Vor rund 250 Jahren begann die Beobachtung der Gletscher. 60 Jahre später tauchte der Begriff «Eiszeit» erstmals auf, setzte sich aber nur langsam durch. Denn riesige Gletscher sind in der Bibel nicht erwähnt und für die Vorstellung einer einstigen Eiswüste über dem ganzen Land gab es keine Vergleiche. Seit 1880 werden die Länge der Gletscher und ihre Eismasse in der Schweiz – und später international – mit aufwendigen Verfahren systematisch gemessen. Dank diesem sind die Gletscher heute Indikatoren für den Klimawandel: An ihrer Entwicklung können alle ablesen, was geschieht. Aufgrund der wissenschaftlichen Basis extrapolieren Experten, dass sich der untere Grindelwaldgletscher bis 2050 nochmals halbiert und bis 2100 auf wenige kümmerliche Reste schrumpft, die untereinander nicht verbunden sein werden. Noch stärker schwindet die Eismasse, das heisst die Eisdicke der Gletscher wird sehr viel dünner als heute.

Dies hat, grob gesagt, zwei bedeutsame Auswirkungen, eine klimatische und eine ästhetische. Klimatisch: Mit dem (Ver-)Schwinden der Gletscher geht ihre Ausgleichsfunktion für den Wasserhaushalt verloren. Ästhetisch: Unser Bild der Alpen ist geprägt von Schnee und Eis, es strahlt und strahlt aus. Wenn Moränenschutt und Toteis, grau und stumpf zurück bleiben, ändert sich das Bild radikal. Welche Folgen  dies hat, kann heute niemand sagen. Gletscher bedeuten, gerade in Grindelwald, einerseits Schönheit und touristische Aufmerksamkeit, andererseits Bedrohung und Schrecken. Was sein wird, wenn alles ändert, ist offen.

Lehrreich

Man lernt viel in diesem Buch. Etwa über die Art, die Dicke der Eisschicht von Gletschern zu messen. Oder über Dendrochronologie, die Datierungsmethode von Holz. Oder zum komplizierten Vorgang der Abschmelzung der Gletscher und der dabei zusammen- und entgegenwirkenden Kräfte.
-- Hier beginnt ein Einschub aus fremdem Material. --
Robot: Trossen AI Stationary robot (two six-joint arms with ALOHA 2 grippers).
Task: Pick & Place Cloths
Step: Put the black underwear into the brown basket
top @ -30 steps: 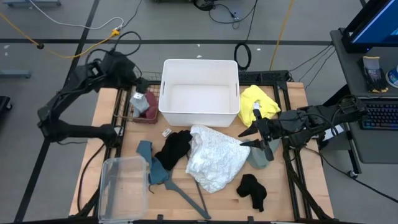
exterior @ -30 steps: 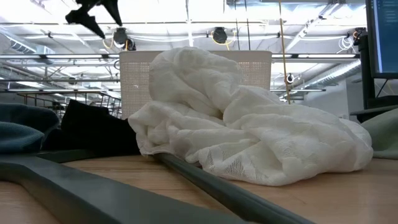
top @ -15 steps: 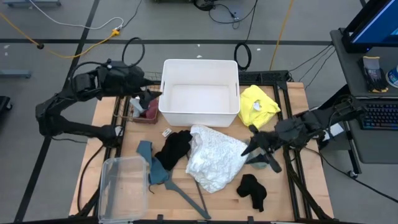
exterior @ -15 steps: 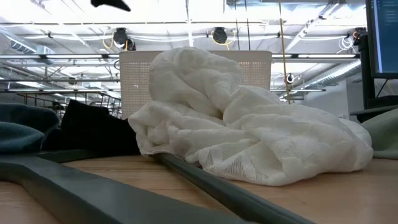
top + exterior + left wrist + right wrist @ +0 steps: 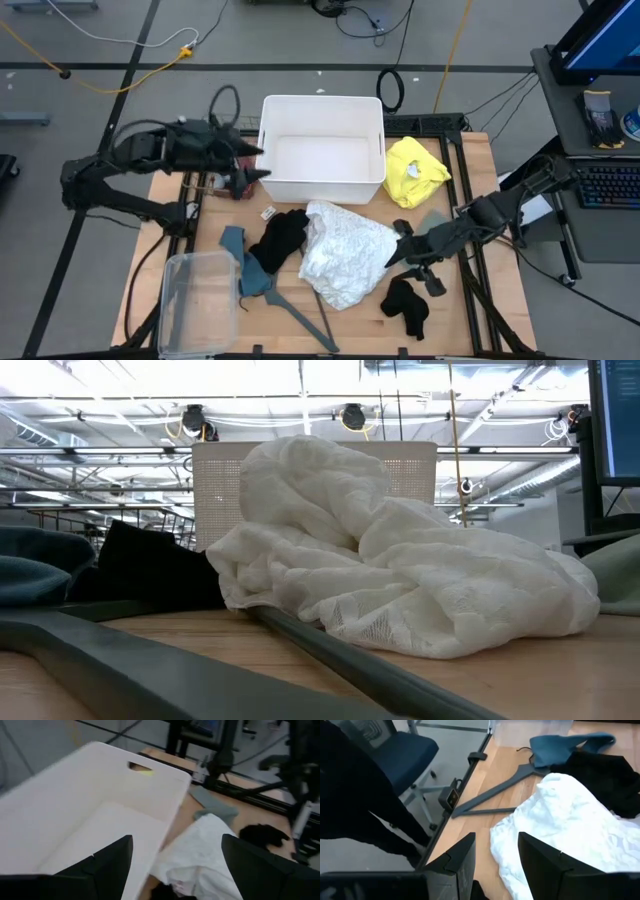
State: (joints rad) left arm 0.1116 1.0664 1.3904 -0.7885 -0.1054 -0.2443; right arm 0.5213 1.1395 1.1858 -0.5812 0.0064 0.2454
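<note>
The left hand (image 5: 252, 172) sits at the upper left of the high view, just beside the left wall of the white bin (image 5: 322, 108), fingers (image 5: 107, 862) apart and holding nothing. The maroon cloth (image 5: 238, 183) lies right under it. The right hand (image 5: 398, 257) is at the lower right, fingers (image 5: 542, 862) parted and empty. It hovers at the right edge of the white cloth (image 5: 345, 255), with the small black cloth (image 5: 407, 305) just below it and the grey cloth (image 5: 436, 222) beside its arm. Yellow cloth (image 5: 415, 168) lies above, right of the bin. The larger black cloth (image 5: 280, 238) and the teal cloth (image 5: 245, 268) lie left of the white one, well away from both hands.
</note>
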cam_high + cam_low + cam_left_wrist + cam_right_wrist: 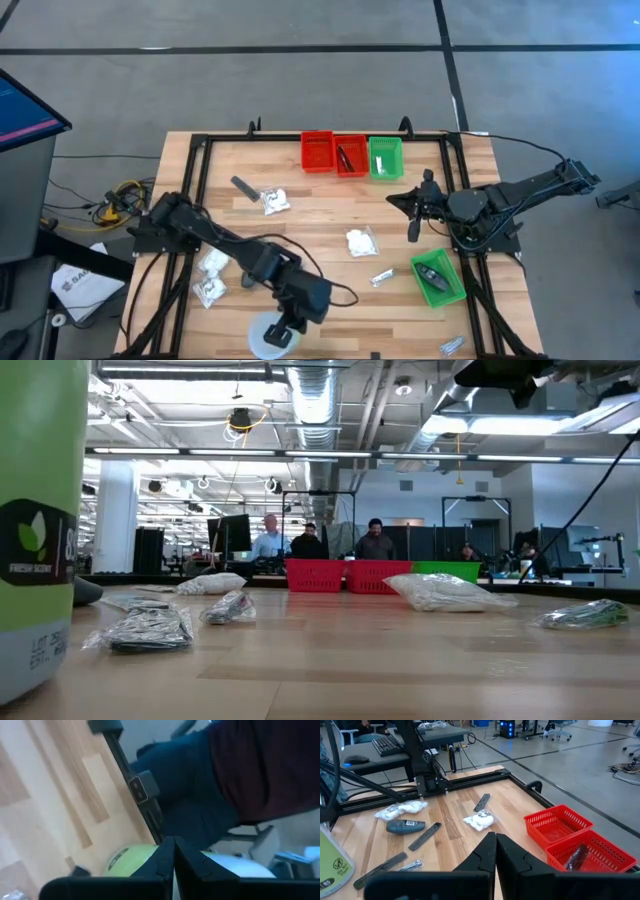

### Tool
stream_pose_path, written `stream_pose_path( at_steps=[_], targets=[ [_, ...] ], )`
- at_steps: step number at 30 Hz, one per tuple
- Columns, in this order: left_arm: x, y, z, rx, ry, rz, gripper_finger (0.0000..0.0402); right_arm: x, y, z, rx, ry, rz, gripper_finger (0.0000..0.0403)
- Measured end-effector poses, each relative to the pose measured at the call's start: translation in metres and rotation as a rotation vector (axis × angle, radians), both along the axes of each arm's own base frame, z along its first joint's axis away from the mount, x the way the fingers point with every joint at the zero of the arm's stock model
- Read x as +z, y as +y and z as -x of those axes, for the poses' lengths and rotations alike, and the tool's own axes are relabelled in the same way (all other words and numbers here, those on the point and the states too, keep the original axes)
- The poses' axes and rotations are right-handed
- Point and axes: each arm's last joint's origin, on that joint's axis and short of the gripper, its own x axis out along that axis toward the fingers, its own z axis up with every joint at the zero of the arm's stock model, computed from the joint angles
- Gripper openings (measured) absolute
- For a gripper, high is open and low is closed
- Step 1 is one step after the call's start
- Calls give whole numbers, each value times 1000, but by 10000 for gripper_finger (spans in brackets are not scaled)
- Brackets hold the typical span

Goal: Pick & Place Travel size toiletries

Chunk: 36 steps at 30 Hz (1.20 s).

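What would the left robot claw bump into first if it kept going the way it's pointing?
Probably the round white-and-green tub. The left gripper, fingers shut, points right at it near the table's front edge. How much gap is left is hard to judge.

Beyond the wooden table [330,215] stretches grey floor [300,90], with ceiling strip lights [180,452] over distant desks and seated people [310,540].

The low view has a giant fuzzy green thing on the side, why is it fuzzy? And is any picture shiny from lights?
Low view: the tub stands almost against the camera, too near to be sharp; bright ceiling strip lights glare overhead. Left wrist view: the shut left gripper and everything behind it look soft.
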Motion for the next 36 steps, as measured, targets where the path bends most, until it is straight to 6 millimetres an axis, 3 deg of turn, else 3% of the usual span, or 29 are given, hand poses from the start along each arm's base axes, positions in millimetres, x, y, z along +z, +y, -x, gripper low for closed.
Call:
stream_pose_path(
  at_steps=[4,9,18,36],
  targets=[
    [-22,-8,0,-33,132,9,3,0,0,0,0,2,1,0],
    [-27,-3,7,-18,223,-44,3,0,0,0,1,2,0,0],
    [-20,3,4,-4,148,-71,3,0,0,0,1,2,0,0],
    [-29,-8,20,-10,307,-90,3,-1,0,0,2,13,4,0]
  ],
)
Lernen kann man auch, dass es manchmal nicht nur wissenschaftliche Forscher sind, die Naturphänomene treffend beschreiben, sondern auch Künstler – neben Malern zum Beispiel Schriftsteller. So wird im Buch eine Passage aus Ludwig Hohls Erzählung »Bergfahrt» zitiert, um die Anmutung sogenannter Séracs – das sind Türme aus Gletschereis – zu veranschaulichen: «da sind diese verkrüppelten und hochgereckten Figuren von äusserster Verschiedenartigkeit, da schief gestellt, dort flammenartig ragend, einige so geneigt, dass man sich fragt, wie sie sich noch halten können, andere klotzig und wuchtig, einige in gewissem Abstand stehend, andere, die meisten, nah beisammen, – schauerlich und grotesk zugleich; ein Getümmel von Figuren und Gestalten, wie Matterhörner und Vampirzähne.»

Fazit

Ein wichtiges Buch zur richtigen Zeit. Es blendet Millionen Jahre zurück, erzählt detailliert die Geschichte der letzten paar Jahrhunderte und blickt weit voraus. Ein Werk zum Schauen und zum Lesen. Rundum lobenswert.
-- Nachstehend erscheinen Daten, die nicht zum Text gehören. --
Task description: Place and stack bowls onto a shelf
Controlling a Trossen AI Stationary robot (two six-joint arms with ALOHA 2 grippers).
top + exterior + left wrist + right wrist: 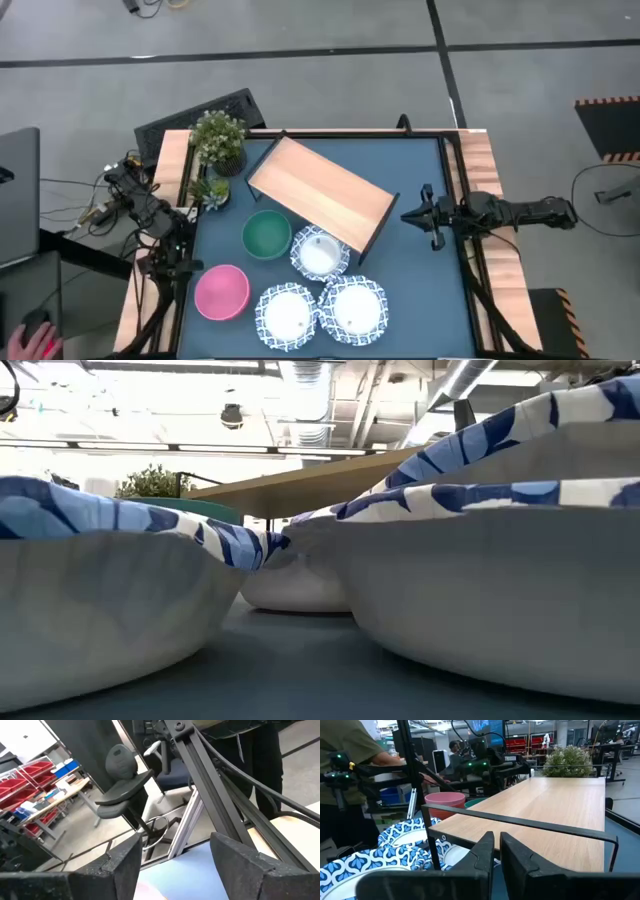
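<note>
In the high view the light-wood shelf [320, 192] stands slantwise on its black legs at mid-table. The green bowl [267, 234] and the pink bowl [221, 291] sit on the blue tabletop to its near left. Three white, blue-rimmed bowls [320, 253] [288, 315] [353, 308] cluster near the shelf's near side, the first right at its edge. My left gripper [185, 268] [175, 855] is open at the table's left edge beside the pink bowl. My right gripper [412, 215] [497, 845] is shut, level, just right of the shelf [545, 805], touching nothing.
Two small potted plants [218, 137] [212, 190] stand at the table's far left corner, beside the shelf's left end. Wooden side rails [478, 160] flank the tabletop. In the low view two white bowls [110, 590] [500, 580] fill the foreground. A person [350, 765] stands beyond the table.
</note>
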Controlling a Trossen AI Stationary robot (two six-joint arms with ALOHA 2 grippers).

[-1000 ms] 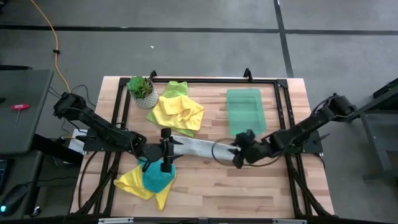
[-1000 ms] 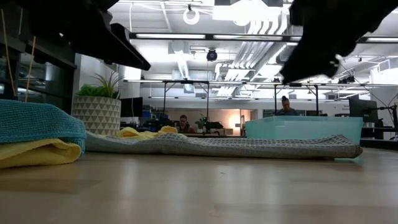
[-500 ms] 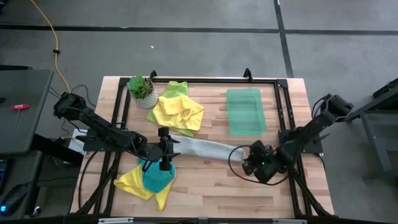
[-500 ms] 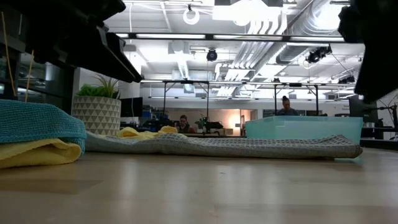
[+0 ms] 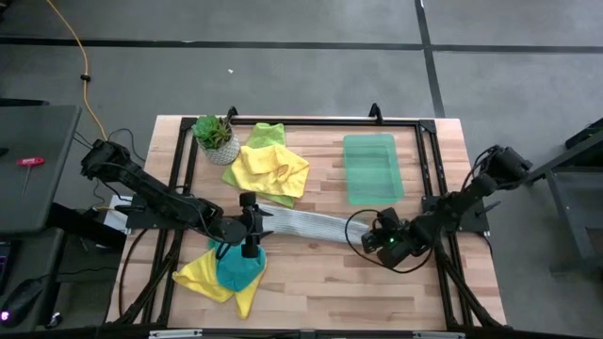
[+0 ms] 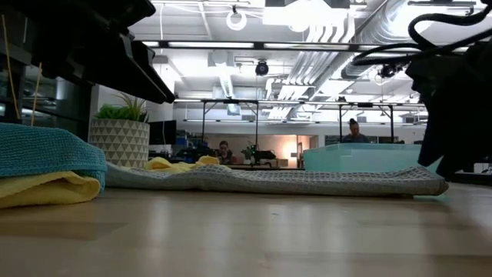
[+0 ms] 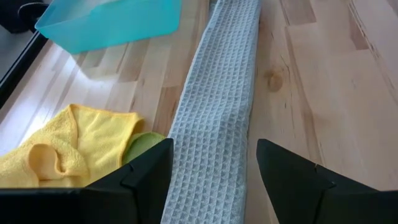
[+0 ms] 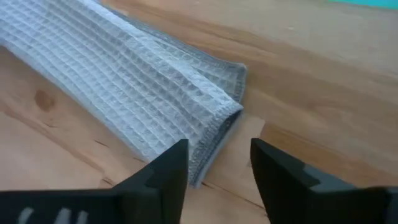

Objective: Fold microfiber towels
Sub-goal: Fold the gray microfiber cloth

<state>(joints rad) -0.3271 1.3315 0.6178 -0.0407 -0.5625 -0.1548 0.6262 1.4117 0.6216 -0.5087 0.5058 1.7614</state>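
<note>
Left end of grey towel (image 5: 306,224) hidden under left gripper (image 5: 252,226) in high view. Teal towel (image 6: 46,150) cut by low view's edge. Green towel (image 7: 144,142) mostly hidden under yellow towel (image 7: 68,140). People beyond desk too small to tell.

Five towels: one grey towel (image 5: 311,224), two yellow towels (image 5: 268,171) (image 5: 200,276), one lime towel (image 5: 267,135) (mostly under a yellow one) and one teal towel (image 5: 236,268). One tray (image 5: 371,168), one plant (image 5: 214,134), two arms.
</note>
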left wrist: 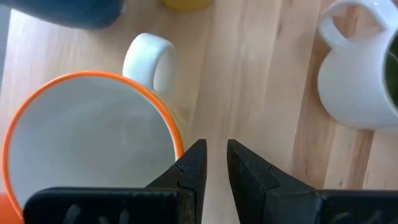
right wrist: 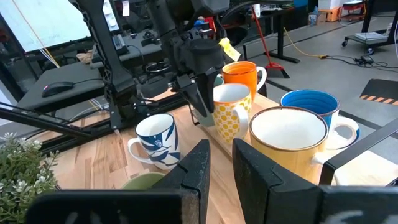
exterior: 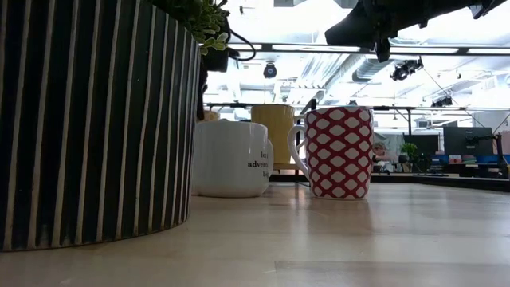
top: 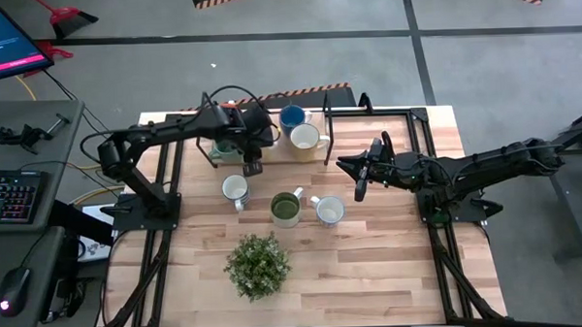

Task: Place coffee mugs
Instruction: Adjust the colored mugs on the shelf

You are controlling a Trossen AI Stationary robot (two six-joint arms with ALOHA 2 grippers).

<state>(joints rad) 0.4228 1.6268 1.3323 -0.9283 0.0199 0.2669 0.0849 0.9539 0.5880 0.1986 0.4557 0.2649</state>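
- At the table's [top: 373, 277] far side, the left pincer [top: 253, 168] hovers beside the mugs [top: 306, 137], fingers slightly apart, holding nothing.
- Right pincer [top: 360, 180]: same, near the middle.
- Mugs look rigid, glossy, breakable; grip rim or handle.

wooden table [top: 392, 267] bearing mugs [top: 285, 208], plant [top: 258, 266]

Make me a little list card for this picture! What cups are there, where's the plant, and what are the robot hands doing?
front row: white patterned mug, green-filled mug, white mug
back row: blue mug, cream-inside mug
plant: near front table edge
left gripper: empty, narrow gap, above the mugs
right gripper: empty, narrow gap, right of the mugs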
Eine kleine Empfehlung zum Schluss: Der Ortsunkundige liest Namen, etwa Bänisegg, die er nicht ohne weiteres zuordnen kann. Ein – kleiner – Mangel des Buches besteht darin, einiges vorauszusetzen, das nicht alle wissen. Trotz verschiedener Fotografien, Pläne und Karten fällt es schwer, die Topografie leicht und vollständig zu erfassen, die Flurnamen und dergleichen sicher zu verorten. Sollte es zu einer weiteren Auflage kommen, was zu wünschen ist, wäre dieses Manko zu beheben.